-- Collected material --
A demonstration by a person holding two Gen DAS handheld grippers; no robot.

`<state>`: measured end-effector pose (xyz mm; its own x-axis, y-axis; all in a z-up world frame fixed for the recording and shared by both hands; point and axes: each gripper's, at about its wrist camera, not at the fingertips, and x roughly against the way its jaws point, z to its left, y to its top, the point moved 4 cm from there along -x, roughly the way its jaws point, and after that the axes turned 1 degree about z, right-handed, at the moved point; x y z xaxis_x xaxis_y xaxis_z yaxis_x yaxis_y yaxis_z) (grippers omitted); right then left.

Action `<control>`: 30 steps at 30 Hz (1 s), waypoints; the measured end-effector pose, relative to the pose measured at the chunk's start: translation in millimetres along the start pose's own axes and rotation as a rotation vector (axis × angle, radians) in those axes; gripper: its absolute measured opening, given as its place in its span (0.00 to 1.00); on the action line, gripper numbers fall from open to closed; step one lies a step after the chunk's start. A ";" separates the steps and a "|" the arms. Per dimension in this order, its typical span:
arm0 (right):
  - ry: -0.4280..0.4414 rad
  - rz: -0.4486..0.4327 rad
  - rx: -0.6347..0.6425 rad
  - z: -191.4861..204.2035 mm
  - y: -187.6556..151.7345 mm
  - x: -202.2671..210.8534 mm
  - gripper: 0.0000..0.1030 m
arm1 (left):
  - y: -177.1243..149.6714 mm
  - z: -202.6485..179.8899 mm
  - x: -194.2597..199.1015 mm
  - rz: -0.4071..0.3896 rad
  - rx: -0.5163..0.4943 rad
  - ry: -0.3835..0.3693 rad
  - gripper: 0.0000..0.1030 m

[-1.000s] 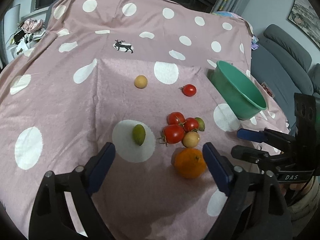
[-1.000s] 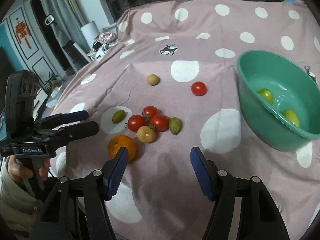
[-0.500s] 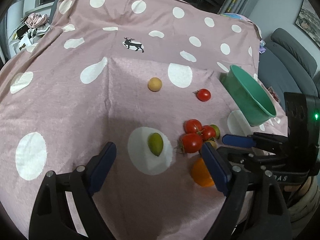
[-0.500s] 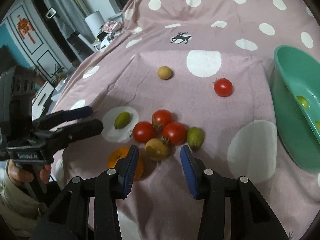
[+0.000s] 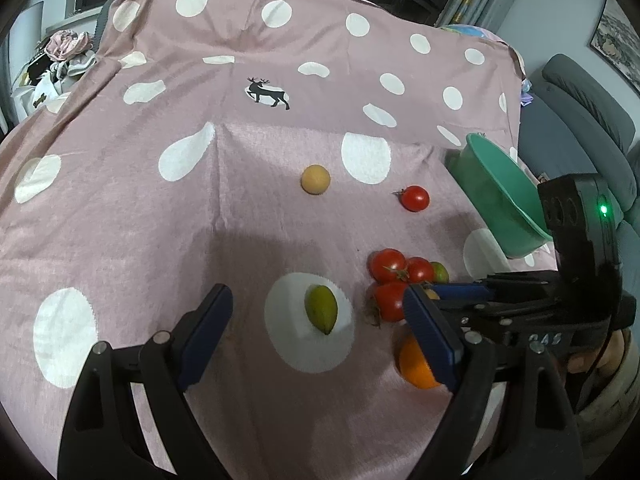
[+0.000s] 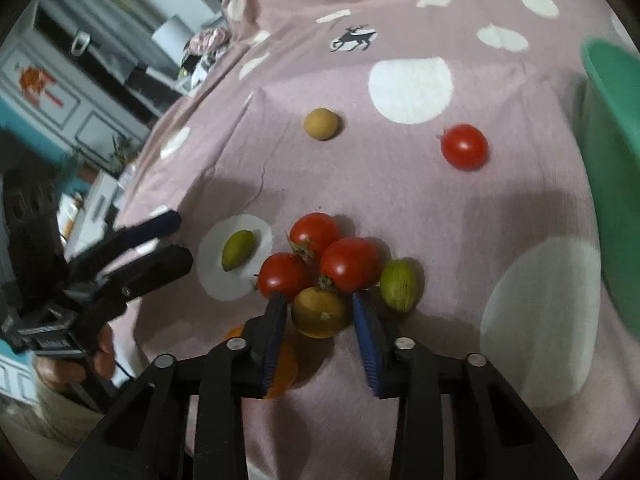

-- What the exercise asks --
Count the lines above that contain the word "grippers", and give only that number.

-- Exercise solution --
2